Goal of the exercise - Given the listing below, the answer must be only the number of lines containing the string "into".

The records -
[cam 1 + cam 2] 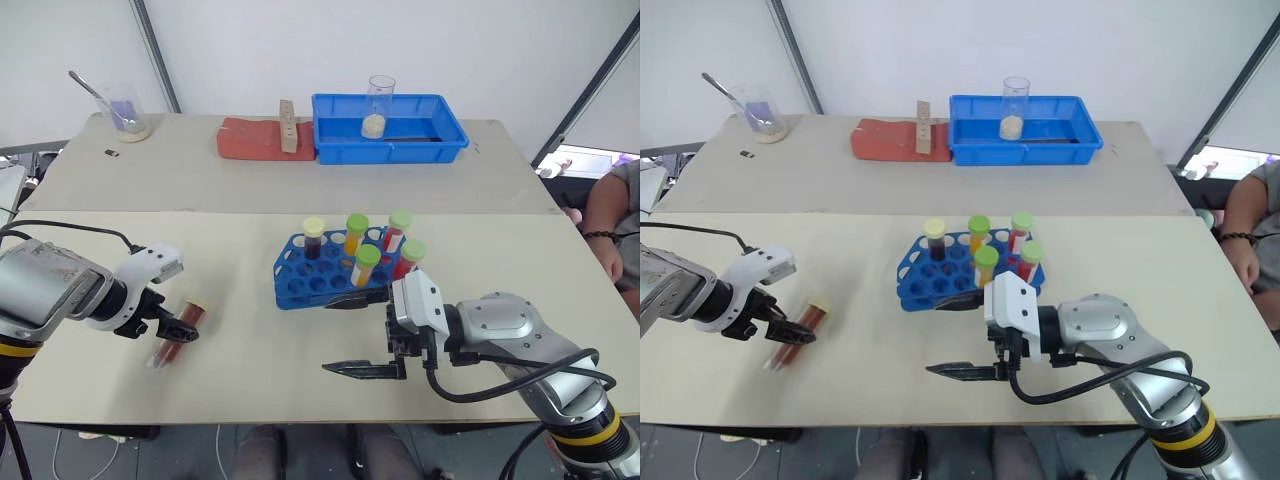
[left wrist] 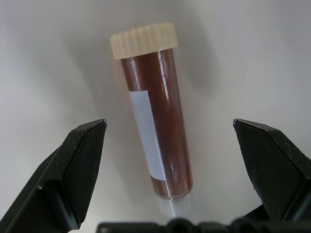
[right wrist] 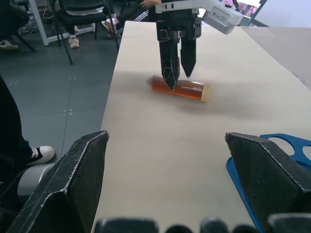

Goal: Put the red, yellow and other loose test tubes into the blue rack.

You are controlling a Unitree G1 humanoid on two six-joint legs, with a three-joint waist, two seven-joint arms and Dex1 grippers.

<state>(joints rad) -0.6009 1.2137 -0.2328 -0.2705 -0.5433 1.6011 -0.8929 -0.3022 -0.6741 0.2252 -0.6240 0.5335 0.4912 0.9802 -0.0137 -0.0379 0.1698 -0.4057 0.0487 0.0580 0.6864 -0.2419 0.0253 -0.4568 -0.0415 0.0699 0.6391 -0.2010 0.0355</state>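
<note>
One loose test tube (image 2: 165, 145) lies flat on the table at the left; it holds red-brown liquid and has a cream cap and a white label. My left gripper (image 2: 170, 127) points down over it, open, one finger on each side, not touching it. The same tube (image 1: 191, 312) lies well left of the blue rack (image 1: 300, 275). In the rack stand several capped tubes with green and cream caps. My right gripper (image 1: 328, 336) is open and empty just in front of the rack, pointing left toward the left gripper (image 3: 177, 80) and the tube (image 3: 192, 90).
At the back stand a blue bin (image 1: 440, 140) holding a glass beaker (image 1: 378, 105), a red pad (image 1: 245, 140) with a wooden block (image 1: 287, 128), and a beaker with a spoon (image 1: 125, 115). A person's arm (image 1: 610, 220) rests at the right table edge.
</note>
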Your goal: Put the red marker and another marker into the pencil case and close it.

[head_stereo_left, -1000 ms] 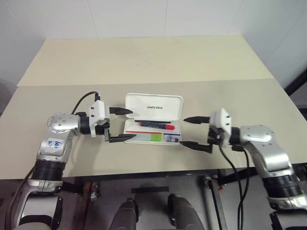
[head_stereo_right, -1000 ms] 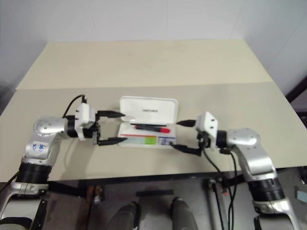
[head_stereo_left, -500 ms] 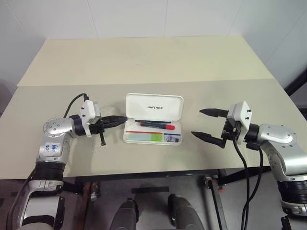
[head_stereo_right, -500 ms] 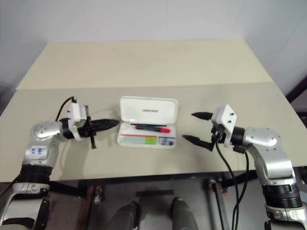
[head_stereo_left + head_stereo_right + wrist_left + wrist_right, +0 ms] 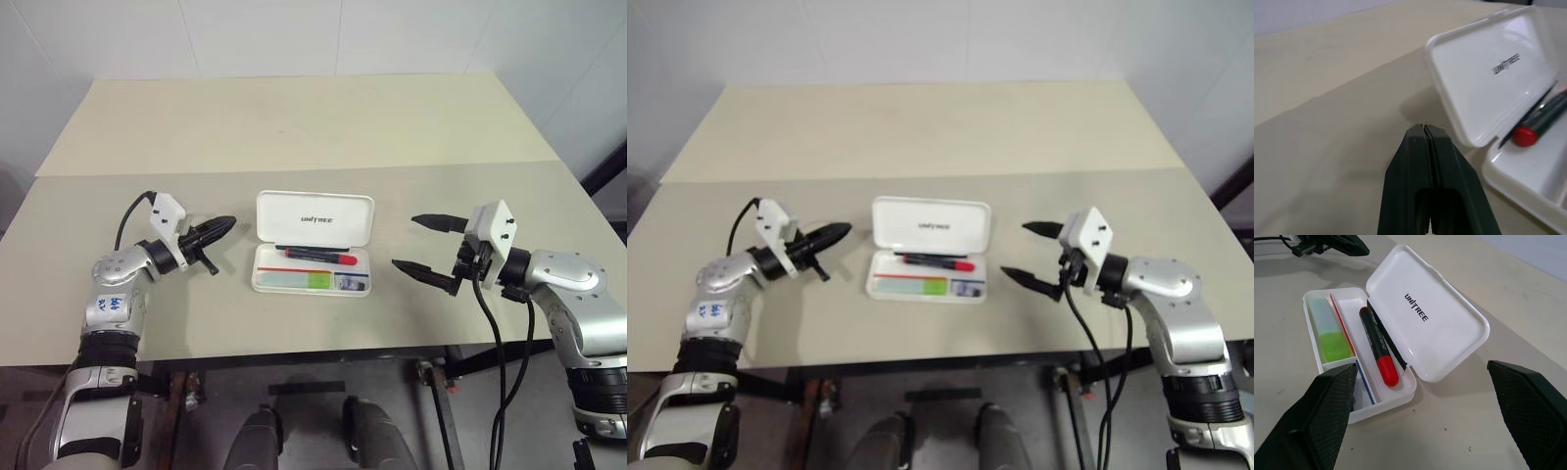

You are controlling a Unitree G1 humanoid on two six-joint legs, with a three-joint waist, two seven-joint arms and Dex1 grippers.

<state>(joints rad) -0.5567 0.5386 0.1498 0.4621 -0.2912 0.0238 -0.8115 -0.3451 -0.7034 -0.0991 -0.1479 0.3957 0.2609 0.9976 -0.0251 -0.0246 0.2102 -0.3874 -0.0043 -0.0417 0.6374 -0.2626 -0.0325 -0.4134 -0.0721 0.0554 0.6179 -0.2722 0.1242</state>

Response to the task - 2